Sometimes you need to process the same URL several times, but each time with a different setup. For example, you may want to submit the same form with different data each time.
Let's illustrate a solution to this problem by creating a scraper which starts with an array of keywords and inputs each of them to Google, one by one. Then it retrieves the results.
This isn't an efficient solution to searching keywords on Google. You could directly enqueue search URLs like
https://www.google.cz/search?q=KEYWORD
.
Enqueuing start pages for all keywords
Solving a common problem with scraper automatically deduplicating the same URLs.
First, we need to start the scraper on the page from which we're going to do our enqueuing. To do that, we create one start URL with the label "enqueue" and URL "https://example.com/". Now we can proceed to enqueue all the pages. The first part of our pageFunction will look like this:
async function pageFunction(context) {
const $ = context.jQuery;
if (context.request.userData.label === 'enqueue') {
// parse input keywords
const keywords = context.customData;
// process all the keywords
for (const keyword of keywords) {
// enqueue the page and pass the keyword in
// the interceptRequestData attribute
await context.enqueueRequest({
url: 'https://google.com',
uniqueKey: `${Math.random()}`,
userData: {
label: 'fill-form',
keyword,
},
});
}
// No return here because we don't extract any data yet
}
}
To set the keywords, we're using the customData scraper parameter.
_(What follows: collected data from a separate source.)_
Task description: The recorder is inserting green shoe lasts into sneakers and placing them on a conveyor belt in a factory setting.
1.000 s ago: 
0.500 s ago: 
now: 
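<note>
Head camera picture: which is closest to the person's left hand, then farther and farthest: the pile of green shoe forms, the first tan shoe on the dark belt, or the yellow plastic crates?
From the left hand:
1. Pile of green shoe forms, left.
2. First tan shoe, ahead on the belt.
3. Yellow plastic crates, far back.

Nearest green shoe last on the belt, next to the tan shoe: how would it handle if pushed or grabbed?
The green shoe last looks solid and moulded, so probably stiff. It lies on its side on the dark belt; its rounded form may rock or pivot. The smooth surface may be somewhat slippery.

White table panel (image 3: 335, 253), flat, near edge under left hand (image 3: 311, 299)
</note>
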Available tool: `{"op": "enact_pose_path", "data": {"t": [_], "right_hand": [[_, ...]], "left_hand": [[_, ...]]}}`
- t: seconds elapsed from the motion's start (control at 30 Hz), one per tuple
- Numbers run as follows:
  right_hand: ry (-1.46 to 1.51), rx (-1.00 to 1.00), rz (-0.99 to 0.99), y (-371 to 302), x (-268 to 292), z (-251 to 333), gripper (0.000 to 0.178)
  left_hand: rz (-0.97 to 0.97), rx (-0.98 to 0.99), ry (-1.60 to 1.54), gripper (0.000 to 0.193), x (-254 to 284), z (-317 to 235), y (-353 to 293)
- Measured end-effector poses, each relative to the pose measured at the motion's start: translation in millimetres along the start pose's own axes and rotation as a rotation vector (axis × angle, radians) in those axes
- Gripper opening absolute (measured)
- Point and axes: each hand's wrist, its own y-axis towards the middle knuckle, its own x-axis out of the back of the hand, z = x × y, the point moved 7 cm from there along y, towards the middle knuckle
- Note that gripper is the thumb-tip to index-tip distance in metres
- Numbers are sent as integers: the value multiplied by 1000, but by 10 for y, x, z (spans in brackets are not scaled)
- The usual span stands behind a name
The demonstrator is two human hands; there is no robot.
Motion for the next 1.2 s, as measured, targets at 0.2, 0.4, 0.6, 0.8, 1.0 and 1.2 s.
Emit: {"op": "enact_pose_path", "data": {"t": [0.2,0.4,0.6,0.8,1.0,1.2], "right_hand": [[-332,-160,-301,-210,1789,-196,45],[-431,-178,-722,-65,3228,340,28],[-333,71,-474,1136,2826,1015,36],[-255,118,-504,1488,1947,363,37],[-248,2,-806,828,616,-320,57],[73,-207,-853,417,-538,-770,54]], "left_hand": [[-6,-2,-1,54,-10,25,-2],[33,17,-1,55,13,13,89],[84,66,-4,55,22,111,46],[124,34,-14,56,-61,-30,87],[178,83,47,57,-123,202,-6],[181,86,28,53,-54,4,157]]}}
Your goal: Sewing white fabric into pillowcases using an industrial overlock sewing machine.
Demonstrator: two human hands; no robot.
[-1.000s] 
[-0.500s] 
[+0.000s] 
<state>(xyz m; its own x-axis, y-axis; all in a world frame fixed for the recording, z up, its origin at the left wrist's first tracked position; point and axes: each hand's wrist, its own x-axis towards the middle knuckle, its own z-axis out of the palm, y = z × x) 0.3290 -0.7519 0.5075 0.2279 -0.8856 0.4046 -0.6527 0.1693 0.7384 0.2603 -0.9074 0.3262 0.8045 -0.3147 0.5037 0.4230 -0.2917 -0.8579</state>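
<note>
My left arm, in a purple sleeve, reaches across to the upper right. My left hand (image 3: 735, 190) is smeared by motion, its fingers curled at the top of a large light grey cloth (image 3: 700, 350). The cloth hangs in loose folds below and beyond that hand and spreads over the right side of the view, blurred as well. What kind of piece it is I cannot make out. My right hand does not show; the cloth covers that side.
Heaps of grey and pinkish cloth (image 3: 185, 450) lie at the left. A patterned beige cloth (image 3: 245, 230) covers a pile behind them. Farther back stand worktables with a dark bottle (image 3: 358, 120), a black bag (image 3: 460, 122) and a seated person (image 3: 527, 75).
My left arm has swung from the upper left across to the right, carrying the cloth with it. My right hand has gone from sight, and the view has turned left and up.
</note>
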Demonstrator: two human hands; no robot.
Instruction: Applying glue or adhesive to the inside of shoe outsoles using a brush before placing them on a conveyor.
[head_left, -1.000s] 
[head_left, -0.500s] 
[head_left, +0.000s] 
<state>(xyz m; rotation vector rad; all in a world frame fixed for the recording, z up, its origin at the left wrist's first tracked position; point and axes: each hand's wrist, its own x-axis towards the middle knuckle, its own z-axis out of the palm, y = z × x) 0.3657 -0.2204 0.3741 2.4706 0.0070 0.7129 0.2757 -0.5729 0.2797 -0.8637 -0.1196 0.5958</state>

This is useful for smaller data sets, but may not be perfect for bigger ones. For such cases you may want to use something like Importing a list of URLs from an external source.
Since we're enqueuing the same page more than once, we need to set our own uniqueKey so the page will be added to the queue (by default uniqueKey is set to be the same as the URL). The label for the next page will be "fill-form". We're passing the keyword to the next page in the userData field (this can contain any data).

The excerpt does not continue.